Required action. When you find the line with "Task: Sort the" among the records below, reproduce it and each line after it exactly, ending with the line with "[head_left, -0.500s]".

Working data.

....................

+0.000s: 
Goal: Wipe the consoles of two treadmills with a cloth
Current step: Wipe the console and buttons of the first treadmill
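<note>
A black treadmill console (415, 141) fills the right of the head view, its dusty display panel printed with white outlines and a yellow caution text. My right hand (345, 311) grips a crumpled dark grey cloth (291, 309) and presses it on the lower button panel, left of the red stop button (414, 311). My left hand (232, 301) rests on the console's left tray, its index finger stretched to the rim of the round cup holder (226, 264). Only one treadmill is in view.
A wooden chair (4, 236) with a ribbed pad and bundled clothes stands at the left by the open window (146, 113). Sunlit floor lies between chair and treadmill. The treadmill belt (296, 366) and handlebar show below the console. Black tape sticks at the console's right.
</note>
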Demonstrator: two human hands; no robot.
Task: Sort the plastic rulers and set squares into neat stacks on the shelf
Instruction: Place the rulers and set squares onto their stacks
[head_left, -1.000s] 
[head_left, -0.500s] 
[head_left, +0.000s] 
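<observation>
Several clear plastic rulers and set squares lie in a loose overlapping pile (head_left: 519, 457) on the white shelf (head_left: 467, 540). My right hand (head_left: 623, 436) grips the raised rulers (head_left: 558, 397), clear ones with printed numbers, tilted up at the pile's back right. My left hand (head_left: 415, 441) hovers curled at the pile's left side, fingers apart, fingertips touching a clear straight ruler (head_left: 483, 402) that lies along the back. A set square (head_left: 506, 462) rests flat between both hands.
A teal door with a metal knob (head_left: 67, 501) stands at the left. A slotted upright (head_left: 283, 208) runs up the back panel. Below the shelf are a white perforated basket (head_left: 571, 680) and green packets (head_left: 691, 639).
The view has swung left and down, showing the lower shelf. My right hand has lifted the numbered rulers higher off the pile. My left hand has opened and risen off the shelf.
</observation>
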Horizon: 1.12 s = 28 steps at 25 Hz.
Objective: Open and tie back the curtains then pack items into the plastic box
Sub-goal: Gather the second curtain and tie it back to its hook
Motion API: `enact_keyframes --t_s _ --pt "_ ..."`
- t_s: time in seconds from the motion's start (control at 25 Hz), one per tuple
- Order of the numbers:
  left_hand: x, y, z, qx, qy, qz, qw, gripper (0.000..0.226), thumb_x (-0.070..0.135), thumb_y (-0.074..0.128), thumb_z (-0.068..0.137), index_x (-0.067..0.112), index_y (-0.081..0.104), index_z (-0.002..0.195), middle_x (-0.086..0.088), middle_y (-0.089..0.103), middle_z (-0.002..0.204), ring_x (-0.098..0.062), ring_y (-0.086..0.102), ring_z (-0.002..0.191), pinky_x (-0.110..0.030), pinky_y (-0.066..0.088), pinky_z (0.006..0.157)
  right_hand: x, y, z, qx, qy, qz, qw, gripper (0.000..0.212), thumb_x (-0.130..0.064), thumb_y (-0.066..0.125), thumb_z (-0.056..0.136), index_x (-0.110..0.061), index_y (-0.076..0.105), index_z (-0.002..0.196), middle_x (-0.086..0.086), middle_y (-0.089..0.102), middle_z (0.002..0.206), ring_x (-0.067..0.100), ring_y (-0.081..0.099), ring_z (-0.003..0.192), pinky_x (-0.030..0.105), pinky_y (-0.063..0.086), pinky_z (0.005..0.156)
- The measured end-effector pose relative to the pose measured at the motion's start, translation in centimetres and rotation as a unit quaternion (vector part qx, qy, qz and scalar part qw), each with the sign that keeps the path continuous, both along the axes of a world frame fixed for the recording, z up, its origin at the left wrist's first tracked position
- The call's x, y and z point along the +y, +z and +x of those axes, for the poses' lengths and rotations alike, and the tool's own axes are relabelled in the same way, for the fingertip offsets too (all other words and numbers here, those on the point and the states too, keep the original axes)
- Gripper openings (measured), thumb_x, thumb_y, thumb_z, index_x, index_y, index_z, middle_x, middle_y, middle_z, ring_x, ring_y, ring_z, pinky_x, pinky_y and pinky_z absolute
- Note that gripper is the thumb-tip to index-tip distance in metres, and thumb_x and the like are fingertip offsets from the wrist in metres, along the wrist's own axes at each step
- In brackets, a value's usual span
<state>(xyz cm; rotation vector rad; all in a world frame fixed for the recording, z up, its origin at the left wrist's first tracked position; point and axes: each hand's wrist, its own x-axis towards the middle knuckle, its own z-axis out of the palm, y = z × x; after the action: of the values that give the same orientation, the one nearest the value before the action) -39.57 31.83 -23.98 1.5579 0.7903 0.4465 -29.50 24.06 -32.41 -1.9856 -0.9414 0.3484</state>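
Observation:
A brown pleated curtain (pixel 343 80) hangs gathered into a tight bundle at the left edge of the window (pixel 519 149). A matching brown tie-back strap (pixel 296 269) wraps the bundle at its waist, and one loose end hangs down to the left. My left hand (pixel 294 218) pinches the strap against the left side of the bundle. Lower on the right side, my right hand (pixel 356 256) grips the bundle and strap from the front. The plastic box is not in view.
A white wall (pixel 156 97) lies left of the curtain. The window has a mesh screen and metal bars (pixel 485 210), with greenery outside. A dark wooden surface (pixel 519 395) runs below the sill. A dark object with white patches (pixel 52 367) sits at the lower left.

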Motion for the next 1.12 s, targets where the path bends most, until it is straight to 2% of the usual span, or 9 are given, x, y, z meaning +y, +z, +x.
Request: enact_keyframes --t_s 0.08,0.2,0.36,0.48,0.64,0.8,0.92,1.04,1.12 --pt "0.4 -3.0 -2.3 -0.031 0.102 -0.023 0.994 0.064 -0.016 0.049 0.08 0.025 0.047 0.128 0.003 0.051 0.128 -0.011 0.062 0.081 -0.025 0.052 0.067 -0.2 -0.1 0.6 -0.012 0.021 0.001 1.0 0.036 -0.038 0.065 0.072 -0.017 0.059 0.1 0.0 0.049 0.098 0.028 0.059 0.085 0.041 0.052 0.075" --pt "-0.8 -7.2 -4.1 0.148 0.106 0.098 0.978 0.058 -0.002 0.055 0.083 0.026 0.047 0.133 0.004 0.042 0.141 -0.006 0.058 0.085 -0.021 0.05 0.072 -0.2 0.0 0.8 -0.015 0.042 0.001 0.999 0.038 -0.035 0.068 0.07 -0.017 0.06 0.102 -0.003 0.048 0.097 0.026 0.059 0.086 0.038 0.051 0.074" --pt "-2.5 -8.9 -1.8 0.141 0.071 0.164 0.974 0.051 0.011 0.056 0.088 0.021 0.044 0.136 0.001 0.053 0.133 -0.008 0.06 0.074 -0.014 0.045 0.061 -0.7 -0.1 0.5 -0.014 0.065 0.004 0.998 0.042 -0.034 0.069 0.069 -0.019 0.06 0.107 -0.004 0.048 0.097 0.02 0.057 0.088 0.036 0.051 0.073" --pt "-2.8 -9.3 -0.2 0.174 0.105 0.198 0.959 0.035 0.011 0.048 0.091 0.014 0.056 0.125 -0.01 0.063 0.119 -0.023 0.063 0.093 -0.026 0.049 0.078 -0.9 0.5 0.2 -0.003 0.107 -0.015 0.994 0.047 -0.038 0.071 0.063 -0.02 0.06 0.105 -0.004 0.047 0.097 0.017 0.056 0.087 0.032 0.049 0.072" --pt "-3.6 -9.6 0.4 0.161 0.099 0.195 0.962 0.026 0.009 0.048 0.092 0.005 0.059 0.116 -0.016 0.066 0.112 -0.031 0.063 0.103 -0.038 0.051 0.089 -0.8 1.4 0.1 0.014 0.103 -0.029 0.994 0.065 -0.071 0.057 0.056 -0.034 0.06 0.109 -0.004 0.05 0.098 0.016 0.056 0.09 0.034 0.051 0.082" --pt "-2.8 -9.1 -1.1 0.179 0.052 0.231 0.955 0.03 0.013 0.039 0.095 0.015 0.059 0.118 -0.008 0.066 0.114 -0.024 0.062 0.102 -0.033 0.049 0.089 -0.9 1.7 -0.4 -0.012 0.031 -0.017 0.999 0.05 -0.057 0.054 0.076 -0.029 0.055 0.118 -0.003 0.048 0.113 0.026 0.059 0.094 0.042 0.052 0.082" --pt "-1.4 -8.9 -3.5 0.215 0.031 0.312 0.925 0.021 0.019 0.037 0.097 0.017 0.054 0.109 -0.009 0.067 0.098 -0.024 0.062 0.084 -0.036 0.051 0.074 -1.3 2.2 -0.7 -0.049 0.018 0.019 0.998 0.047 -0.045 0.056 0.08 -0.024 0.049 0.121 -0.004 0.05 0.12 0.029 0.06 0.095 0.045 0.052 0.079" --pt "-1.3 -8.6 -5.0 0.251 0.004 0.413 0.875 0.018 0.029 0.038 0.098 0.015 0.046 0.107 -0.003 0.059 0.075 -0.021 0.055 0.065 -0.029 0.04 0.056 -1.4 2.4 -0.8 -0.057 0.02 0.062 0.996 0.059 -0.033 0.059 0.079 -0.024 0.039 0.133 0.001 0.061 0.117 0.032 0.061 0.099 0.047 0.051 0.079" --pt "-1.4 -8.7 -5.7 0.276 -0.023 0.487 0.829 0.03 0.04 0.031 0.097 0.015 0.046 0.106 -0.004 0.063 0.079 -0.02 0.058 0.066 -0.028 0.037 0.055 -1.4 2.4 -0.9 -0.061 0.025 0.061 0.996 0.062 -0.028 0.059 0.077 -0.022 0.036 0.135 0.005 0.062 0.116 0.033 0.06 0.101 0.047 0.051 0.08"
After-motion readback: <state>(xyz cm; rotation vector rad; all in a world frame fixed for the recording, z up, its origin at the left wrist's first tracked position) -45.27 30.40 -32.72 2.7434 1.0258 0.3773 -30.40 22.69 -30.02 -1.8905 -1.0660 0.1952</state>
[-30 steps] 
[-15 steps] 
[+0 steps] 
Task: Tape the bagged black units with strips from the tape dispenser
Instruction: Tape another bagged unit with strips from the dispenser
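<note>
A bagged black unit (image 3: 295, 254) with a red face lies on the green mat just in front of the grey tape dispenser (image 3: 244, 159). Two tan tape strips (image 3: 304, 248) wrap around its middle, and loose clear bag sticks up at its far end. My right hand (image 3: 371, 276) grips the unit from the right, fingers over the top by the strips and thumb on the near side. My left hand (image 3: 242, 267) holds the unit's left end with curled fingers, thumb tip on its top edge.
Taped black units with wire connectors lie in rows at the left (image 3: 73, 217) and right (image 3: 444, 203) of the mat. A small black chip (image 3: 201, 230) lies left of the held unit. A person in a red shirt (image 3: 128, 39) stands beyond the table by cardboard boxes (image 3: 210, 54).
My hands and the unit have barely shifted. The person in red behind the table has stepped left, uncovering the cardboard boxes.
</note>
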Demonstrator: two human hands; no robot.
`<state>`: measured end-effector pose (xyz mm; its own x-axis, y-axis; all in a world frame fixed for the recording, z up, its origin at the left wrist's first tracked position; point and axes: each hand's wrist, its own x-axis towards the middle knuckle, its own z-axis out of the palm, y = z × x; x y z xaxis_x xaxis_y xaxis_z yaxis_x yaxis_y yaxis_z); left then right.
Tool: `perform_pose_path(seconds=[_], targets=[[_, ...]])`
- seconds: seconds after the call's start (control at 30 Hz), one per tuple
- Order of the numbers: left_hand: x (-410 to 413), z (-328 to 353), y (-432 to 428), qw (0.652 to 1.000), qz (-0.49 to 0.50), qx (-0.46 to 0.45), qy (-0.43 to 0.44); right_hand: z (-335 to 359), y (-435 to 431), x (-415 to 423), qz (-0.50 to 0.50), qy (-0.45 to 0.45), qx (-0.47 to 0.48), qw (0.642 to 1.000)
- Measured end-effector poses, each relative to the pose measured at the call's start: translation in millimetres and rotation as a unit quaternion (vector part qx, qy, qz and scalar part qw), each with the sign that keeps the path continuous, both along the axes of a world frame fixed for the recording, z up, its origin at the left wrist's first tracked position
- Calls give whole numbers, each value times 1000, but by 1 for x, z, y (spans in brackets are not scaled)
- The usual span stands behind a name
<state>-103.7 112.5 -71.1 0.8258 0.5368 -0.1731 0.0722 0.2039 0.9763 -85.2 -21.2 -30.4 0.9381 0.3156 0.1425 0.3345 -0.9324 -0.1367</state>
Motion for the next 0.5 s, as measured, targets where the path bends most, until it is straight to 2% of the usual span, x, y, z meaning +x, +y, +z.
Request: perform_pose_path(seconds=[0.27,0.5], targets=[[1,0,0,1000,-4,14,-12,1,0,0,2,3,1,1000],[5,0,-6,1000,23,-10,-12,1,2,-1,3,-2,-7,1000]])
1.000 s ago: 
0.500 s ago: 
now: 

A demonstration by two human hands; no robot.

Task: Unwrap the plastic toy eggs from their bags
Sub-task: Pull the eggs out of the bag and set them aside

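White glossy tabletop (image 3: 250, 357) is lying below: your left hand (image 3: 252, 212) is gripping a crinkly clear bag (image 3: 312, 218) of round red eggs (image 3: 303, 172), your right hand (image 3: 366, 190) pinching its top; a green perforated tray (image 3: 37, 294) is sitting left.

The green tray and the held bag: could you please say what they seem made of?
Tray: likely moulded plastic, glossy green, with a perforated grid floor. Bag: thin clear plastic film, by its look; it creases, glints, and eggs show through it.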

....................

Result of this task.
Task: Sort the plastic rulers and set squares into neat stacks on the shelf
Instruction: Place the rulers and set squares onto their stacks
[head_left, -1.000s] 
[head_left, -0.500s] 

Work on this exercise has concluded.